Obviously, there is Chase Utley at the center of it all. Let's look at that.
Five years previous, when Utley was a Phillie and the world made sense, he came in hard at second base on a man who was also a Mets shortstop, and also Ruben Tejada. The Mets were ticked. Charlie Manuel did little more than shrug.
"They can react whichever way they want to," Manuel said. "If a guy stays right around the bag there, you're supposed to take him down or get in his way. That's how I was taught to play."
Back in 2015, in response to Utley's slide, one Charlie Manuel predecessor was bold enough to stand up in front of a screaming, outraged internet. That predecessor was Larry Bowa, who saw his name bumped into a few headlines during the playoffs given his unsurprising support of anarchy on the base paths.
"Chase is not a dirty player. It might have been a late slide, but if anything, [Tejada] should have known it wasn't a double-play ball... Once you turn your back on the runner, get the out [at second] and get out of the way."
And, most recently, Shane Victorino - who was one of the first to be in Utley's corner ("corner" of support, not the part of Citi Field named after Utley) right after the Tejada slide - stepped forward and served as the "pro-takeout slide" guy for a Buster Olney column that wasn't about baseball teams tanking for the first time in what feels like weeks.
"I didn't save Shane Victorino's note, but the gist of what he wrote, as I recall, is that the effort to break up a double play was at the heart of the sport, a baserunner going all-out into second base and sacrificing his body in the effort to make a difference in that particular game. Removing that play, he wrote in so many words, would be to cut into the soul of the sport."
According to Olney, the MLBPA got "a lot of feedback" akin to Victorino's sentiments on the subject, so he's not the last man standing. Or sliding, I guess. But he is the one whose thoughts - according to the piece of paper Olney apparently threw in the trash not long after reading - were strong enough for Olney to use in making the point.
But, since we clearly have nothing else going on, let's go on. Jayson Werth was takeout sliding right through the 2010 playoffs.
And if their own players takeout sliding wasn't enough, the past's glorious Phillies seasons benefited from opposing players performing the act themselves, and getting called out by the umpires. For instance, in one clutch game on August 30, 2007, as every win and every Mets loss inched the Phillies closer to an unthinkable playoff berth, Marlon Anderson of New York was called out trying to scramble Tadahito Iguchi's efforts to get the ball to first base in the ninth inning with the tying run chugging home.
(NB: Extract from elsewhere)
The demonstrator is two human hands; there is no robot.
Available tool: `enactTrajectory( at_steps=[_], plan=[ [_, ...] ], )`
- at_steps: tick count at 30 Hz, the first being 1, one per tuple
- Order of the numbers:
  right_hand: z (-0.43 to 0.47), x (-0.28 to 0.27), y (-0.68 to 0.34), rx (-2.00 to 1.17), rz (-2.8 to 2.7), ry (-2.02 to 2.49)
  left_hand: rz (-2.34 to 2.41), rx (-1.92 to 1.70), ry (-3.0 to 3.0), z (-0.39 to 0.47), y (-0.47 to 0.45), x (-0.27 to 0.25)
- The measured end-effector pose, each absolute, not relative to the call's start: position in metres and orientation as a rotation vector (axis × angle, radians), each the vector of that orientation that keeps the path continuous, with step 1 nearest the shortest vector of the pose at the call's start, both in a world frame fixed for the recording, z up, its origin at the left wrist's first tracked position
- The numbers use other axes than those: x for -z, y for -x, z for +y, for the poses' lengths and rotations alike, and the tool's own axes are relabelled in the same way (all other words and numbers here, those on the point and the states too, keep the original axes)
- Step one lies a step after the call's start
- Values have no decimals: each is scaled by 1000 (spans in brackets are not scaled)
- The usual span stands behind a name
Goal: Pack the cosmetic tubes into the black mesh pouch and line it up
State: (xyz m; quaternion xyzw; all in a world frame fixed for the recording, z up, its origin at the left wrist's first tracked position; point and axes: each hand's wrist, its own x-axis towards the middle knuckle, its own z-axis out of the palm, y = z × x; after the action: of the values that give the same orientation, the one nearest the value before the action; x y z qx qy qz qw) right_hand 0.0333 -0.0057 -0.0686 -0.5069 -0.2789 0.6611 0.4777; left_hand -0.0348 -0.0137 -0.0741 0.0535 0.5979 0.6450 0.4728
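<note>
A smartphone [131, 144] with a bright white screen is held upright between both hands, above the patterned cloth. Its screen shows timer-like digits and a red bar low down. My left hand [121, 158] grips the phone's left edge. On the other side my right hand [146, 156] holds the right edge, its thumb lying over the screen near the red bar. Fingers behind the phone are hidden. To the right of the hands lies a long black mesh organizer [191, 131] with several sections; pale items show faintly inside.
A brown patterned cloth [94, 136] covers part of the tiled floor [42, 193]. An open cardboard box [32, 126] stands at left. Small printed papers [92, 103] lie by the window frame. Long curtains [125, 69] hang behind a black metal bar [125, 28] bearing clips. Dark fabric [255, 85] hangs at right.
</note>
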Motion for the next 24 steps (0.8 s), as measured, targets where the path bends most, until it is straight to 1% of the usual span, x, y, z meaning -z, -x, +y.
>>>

If not for the very clear breaking of the rules by Anderson, the Phillies' 3-2 win would not have happened, preventing them from dispatching the Mets for the third game in a row. And it is easy to see that Anderson's slide was illegal, as it was executed by a player wearing a Mets uniform.
As baseball adjusts the more violent aspects of the game through a series of efforts that will satisfy and infuriate everyone, teams like those Phillies of the past won't exist anymore. Well, they will, they just will have to aim for bases when they slide. Eventually, everyone will forget that baseball was ever played another way.